How WhatsApp scaled to 1 billion users with only 50 engineers

https://www.quastor.org/p/how-whatsapp-scaled-to-1-billion

Hey Everyone,

Today we’ll be talking about

  • How WhatsApp scaled to 1 billion users with only 50 engineers.
    • WhatsApp’s Engineering Culture
    • WhatsApp’s Tech Stack
      • Erlang
      • FreeBSD
      • SoftLayer
  • How to quickly learn new programming languages and frameworks
    • This is from a recent discussion on Hacker News. We summarized some of the best comments.
  • Plus, some tech snippets on
    • An in-depth dive to Hadoop Distributed File System (HDFS)
    • Concurrency in Java vs.

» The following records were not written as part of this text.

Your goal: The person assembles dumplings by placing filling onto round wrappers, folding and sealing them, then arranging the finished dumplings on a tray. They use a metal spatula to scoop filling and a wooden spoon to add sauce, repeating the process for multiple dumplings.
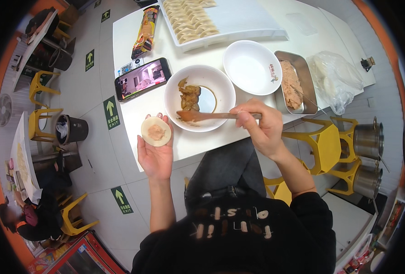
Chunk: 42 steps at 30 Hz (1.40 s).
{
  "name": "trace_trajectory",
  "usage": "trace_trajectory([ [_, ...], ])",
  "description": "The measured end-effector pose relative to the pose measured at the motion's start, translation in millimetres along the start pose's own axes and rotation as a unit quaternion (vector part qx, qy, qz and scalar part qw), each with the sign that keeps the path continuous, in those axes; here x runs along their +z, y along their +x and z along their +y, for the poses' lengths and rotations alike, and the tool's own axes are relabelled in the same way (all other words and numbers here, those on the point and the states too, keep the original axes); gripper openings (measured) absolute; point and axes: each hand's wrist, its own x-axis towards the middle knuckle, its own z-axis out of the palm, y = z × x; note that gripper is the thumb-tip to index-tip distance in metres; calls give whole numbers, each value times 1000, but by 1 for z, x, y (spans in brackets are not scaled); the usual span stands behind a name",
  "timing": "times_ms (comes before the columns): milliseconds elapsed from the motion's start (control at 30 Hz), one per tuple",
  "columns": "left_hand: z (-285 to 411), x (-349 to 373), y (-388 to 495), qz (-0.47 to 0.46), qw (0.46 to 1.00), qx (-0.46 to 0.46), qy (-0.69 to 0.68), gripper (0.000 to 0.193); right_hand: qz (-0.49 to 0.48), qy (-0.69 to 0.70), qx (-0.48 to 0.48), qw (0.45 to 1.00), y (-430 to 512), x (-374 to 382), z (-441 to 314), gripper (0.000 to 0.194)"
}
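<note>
On the palm and fingers of my left hand (157, 159) lies a round dumpling wrapper (147, 137) with a smear of pale pink minced filling (157, 132) in its middle. My right hand (262, 125) grips the handle of a wooden spoon (209, 116). The spoon's head is inside a white bowl (225, 85), against a clump of brown, glossy chunks (189, 97) in dark liquid. Behind my right hand is a second white bowl (248, 66), with nothing in it. A steel container (310, 78) of pink minced filling (291, 84) stands to its right, with a thin metal utensil in it.
A white tray (247, 20) with rows of dumplings (195, 20) is at the back. Left of the bowl are a phone (142, 80) and a colourful packet (146, 32). A plastic bag (337, 77) lies far right. Yellow stools (325, 149) stand below the table edge.
</note>
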Motion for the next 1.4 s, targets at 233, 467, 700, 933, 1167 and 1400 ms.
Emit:
trace_trajectory([
  [233, -1, -5, 4, -19, 999, -3, -27, 54, -44, -211, -142, 966, 5, 0, 9, 5],
  [467, 0, -8, 7, -40, 998, -12, -49, 55, -31, -277, -218, 935, 20, -15, 6, 16],
  [700, 1, -9, 8, -45, 997, -15, -53, 56, -127, -261, -326, 900, 37, -2, 27, 21],
  [933, 2, -8, 8, -24, 999, -16, -40, 55, -221, -223, -285, 906, 27, -23, 12, 21],
  [1167, 2, -8, 8, -23, 998, -15, -58, 56, -169, -306, -245, 904, 29, -45, 3, 22],
  [1400, 1, -6, 9, -27, 998, -15, -61, 57, -167, -289, -315, 889, 30, -18, 15, 24],
])
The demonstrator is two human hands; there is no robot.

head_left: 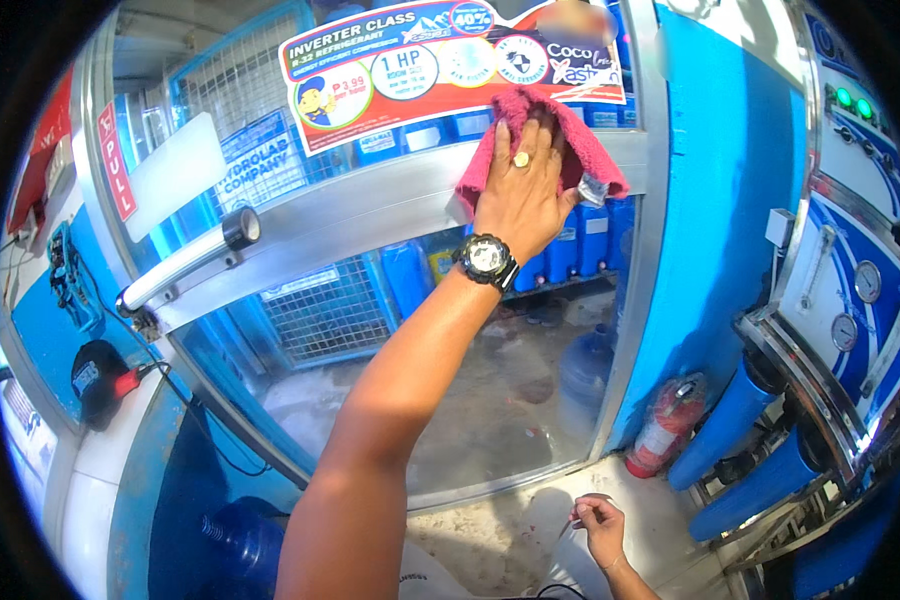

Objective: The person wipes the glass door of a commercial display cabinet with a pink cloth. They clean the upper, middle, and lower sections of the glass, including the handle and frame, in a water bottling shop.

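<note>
My left hand (530, 185) presses a pink cloth (600, 160) against the glass door (510, 400), where the pane meets its wide metal crossbar (400, 195). Its fingers point upward over the cloth, with the thumb on the right side. That wrist carries a black watch, and one finger has a ring. A silvery scrap (592, 191) shows by the cloth's lower right corner. Low in front of me, my right hand (602, 525) is closed with its fingers curled in, away from the door. Whatever it may hold is too small to make out.
A colourful sticker (330, 60) covers the upper pane. The door handle (195, 260) juts out at left, near a dark cap (100, 382) on a ledge. At right stand a wrapped fire extinguisher (667, 425), blue filter housings (725, 425) and a gauge panel (845, 290).
</note>
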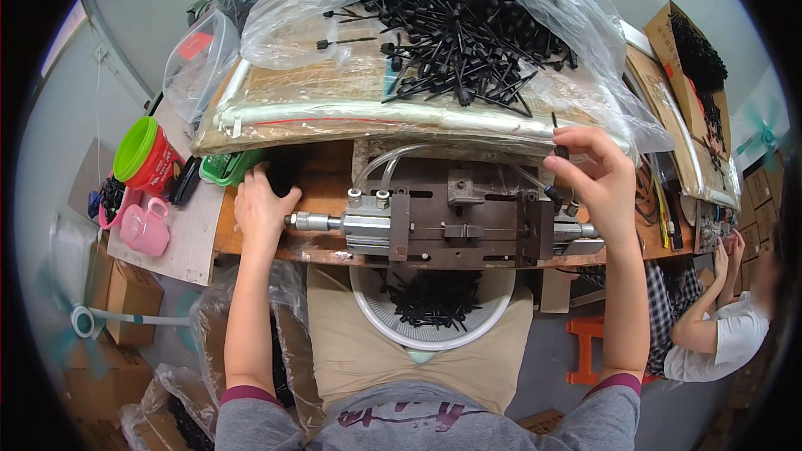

Go
    • An amazing free textbook on math for programmers (covers Calculus, Linear Algebra and Discrete Math)

Plus, we have a solution to our last coding interview question on creating a Spiral Matrix and a new interview question from Facebook.

Quastor Daily is a free Software Engineering newsletter sends out Technical Deep Dives, summaries of Engineering Blog Posts, and FAANG Interview questions (with detailed solutions).Subscribe


How WhatsApp served 1 billion users with only 50 engineers.

In 2016, WhatsApp reached more than a billion users and had the following load stats

  • 42 billion messages sent daily
  • 1.6 billion pictures sent daily
  • 250 million videos sent daily

They managed to serve this scale with only 50 engineers.

Here’s a dive into the engineering culture and tech stack that made this possible.

Engineering Culture

WhatsApp’s Engineering culture consists of 3 main principles

  1. Keep Things Small
  2. Keep Things Simple
  3. Have a Single Minded Focus on the Mission

Keep Things Small

WhatsApp consciously keeps the engineering staff small to only about 50 engineers.

Individual engineering teams are also small, consisting of 1 – 3 engineers and teams are each given a great deal of autonomy.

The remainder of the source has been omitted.